PROBLEM:
Starting at the line that holds "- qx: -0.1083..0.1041" and stopping at the line that holds "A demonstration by", restate the records below word for word, with both of those lines included.

Records excerpted from a collection:
+ + +
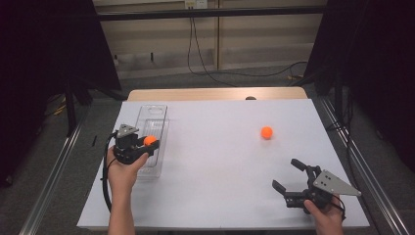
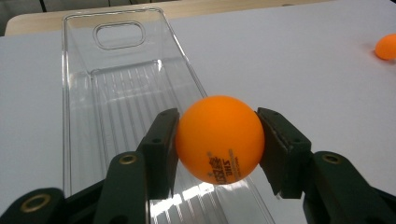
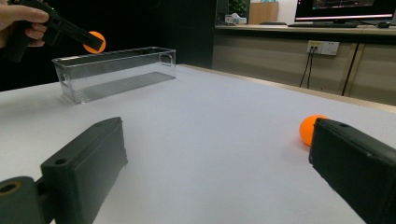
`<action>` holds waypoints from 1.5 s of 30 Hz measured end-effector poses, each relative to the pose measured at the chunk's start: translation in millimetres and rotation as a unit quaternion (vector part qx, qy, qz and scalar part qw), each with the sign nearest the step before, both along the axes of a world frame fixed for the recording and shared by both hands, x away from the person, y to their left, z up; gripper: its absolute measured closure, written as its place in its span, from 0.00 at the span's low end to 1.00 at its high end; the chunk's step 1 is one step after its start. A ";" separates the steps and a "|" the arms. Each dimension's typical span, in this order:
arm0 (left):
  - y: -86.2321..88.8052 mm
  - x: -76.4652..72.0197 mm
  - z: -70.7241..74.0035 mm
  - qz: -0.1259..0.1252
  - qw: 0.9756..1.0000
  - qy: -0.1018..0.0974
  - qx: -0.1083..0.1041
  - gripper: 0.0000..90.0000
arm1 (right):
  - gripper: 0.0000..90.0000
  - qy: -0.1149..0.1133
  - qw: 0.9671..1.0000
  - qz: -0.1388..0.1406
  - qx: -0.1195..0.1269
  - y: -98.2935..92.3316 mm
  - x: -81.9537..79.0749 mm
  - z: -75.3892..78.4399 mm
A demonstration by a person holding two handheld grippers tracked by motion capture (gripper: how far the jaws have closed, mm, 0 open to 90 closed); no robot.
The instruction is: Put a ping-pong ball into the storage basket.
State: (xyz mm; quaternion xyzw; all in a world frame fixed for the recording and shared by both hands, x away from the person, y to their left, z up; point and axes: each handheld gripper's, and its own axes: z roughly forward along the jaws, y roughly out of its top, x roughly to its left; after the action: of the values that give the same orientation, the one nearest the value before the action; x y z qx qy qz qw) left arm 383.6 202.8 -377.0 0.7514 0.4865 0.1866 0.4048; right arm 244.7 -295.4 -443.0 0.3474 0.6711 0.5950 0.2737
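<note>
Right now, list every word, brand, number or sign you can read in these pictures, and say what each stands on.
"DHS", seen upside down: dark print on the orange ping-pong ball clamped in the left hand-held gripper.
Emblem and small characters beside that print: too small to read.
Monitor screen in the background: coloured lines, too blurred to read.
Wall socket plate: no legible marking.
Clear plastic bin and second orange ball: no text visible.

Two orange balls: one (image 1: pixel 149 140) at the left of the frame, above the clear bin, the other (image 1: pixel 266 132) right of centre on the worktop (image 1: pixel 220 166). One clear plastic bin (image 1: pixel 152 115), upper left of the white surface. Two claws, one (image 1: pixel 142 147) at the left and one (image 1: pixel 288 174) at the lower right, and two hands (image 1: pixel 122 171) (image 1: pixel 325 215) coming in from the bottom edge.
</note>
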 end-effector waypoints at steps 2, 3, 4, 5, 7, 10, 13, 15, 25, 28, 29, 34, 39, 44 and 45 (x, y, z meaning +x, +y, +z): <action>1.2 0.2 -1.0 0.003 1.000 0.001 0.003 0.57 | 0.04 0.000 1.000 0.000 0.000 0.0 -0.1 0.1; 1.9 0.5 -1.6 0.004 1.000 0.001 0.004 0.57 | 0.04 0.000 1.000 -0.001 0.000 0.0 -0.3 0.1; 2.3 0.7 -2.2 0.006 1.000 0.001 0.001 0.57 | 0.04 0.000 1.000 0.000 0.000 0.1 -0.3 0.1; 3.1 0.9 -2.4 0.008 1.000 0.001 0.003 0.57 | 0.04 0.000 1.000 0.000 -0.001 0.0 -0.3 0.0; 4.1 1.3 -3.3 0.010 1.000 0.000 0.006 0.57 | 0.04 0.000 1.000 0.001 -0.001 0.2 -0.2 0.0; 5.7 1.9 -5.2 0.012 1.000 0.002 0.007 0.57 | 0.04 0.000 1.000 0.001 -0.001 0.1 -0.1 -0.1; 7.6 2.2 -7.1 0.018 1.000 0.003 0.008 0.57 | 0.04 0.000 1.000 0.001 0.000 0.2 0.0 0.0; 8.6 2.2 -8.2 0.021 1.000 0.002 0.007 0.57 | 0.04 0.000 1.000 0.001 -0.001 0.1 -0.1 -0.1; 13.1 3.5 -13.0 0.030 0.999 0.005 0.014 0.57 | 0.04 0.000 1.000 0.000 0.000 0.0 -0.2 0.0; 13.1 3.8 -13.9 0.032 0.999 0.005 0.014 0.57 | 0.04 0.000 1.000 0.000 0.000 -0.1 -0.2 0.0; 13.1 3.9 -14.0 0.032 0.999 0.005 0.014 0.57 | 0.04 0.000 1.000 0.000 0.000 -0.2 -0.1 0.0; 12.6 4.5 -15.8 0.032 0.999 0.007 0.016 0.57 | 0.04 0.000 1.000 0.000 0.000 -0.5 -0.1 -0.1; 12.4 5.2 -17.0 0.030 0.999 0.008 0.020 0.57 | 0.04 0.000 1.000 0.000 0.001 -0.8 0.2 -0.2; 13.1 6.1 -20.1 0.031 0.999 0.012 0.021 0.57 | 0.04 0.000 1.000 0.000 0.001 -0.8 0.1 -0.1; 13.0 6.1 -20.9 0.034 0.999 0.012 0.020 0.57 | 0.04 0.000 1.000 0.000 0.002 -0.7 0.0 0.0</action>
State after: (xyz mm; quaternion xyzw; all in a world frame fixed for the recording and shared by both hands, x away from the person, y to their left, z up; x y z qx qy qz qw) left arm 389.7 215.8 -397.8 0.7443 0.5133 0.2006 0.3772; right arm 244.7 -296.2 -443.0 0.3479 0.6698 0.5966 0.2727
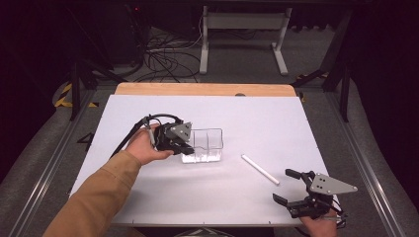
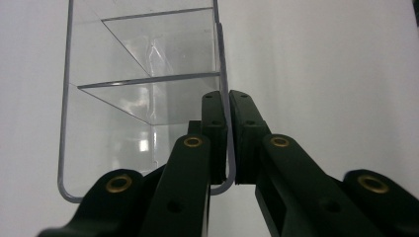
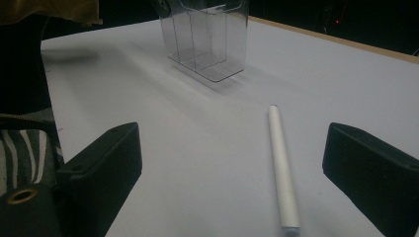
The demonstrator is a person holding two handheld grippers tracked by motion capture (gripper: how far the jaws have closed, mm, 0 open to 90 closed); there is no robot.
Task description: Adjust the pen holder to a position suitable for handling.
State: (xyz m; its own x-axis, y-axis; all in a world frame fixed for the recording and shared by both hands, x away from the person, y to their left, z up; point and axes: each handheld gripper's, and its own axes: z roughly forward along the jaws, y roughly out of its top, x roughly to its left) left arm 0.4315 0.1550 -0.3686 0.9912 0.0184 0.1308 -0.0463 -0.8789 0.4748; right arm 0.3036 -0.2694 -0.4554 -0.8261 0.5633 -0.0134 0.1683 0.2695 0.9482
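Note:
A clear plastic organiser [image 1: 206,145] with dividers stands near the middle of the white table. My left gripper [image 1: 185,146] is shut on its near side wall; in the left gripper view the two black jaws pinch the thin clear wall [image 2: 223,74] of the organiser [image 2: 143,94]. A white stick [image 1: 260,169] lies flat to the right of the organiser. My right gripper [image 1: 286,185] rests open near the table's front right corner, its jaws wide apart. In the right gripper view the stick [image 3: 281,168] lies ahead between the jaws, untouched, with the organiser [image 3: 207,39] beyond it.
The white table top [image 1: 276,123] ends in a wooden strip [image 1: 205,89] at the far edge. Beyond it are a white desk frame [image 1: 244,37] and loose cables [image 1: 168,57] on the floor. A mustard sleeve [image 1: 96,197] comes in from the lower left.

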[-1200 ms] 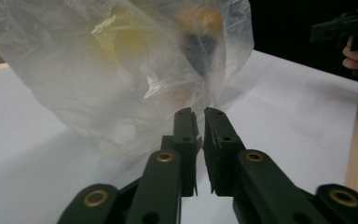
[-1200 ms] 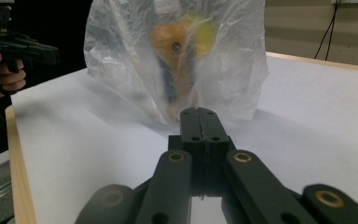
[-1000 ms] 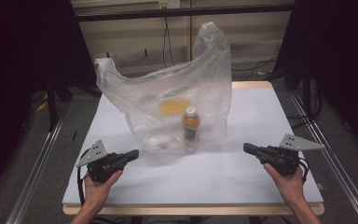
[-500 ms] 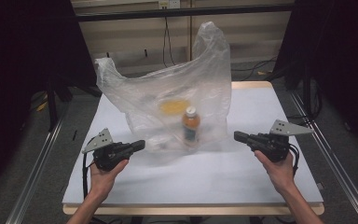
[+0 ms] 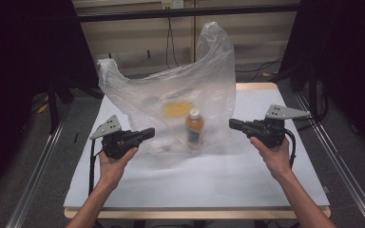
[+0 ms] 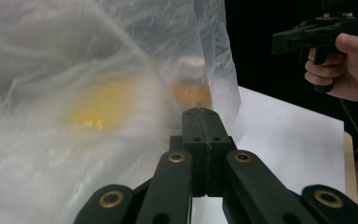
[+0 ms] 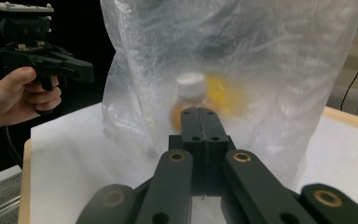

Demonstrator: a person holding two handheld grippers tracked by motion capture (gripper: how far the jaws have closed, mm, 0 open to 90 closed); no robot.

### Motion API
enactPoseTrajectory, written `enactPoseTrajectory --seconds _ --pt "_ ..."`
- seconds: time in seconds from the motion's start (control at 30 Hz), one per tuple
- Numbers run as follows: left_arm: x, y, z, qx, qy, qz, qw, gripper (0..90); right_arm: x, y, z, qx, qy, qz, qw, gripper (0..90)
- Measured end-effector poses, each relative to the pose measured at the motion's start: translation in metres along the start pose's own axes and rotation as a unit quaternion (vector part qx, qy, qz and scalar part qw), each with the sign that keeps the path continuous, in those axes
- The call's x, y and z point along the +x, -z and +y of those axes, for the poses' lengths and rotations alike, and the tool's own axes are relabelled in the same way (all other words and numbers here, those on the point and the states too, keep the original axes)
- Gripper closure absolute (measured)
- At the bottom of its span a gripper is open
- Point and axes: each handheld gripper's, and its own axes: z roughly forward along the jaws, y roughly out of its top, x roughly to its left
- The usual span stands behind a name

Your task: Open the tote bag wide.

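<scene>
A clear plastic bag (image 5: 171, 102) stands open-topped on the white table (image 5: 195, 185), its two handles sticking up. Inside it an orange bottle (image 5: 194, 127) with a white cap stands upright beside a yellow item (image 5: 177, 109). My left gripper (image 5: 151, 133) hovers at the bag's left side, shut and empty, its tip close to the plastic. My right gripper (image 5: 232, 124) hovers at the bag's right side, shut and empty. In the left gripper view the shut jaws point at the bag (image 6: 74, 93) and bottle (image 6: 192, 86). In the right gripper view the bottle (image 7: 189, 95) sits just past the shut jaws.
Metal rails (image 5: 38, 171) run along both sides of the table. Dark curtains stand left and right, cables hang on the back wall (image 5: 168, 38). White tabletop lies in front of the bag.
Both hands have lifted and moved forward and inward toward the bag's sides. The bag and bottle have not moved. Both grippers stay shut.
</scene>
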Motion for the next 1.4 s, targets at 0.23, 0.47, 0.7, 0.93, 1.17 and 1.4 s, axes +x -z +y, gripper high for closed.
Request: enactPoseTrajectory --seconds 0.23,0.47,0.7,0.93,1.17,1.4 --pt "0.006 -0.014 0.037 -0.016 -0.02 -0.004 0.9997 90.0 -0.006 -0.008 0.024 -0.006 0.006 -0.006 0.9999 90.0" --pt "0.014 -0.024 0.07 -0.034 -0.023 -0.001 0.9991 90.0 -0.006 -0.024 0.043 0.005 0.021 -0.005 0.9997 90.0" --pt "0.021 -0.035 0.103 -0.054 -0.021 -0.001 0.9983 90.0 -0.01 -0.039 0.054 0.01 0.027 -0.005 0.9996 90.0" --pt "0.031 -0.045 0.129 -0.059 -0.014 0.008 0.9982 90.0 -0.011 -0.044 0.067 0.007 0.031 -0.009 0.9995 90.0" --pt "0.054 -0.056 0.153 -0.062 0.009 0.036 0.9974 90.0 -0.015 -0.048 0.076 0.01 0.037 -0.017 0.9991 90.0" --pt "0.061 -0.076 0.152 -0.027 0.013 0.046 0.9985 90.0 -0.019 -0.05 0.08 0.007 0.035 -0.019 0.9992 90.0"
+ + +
OUTPUT FOR THIS TASK:
  - qx: -0.1083..0.1041
  - gripper: 0.0000..90.0000
arm1 (right):
  - gripper: 0.0000..90.0000
  - qy: -0.1149..0.1133
  - qw: 0.9671..1.0000
  - qz: -0.1388..0.1406
  - qx: -0.1195..0.1269
  - y: -98.2935..92.3316 mm
  - x: -81.9537..79.0749 mm
  - z: -75.3892..78.4399 mm
A demonstration by a person holding two handheld grippers tracked by motion capture (gripper: how far the jaws have closed, mm, 0 open to 90 closed); no robot.

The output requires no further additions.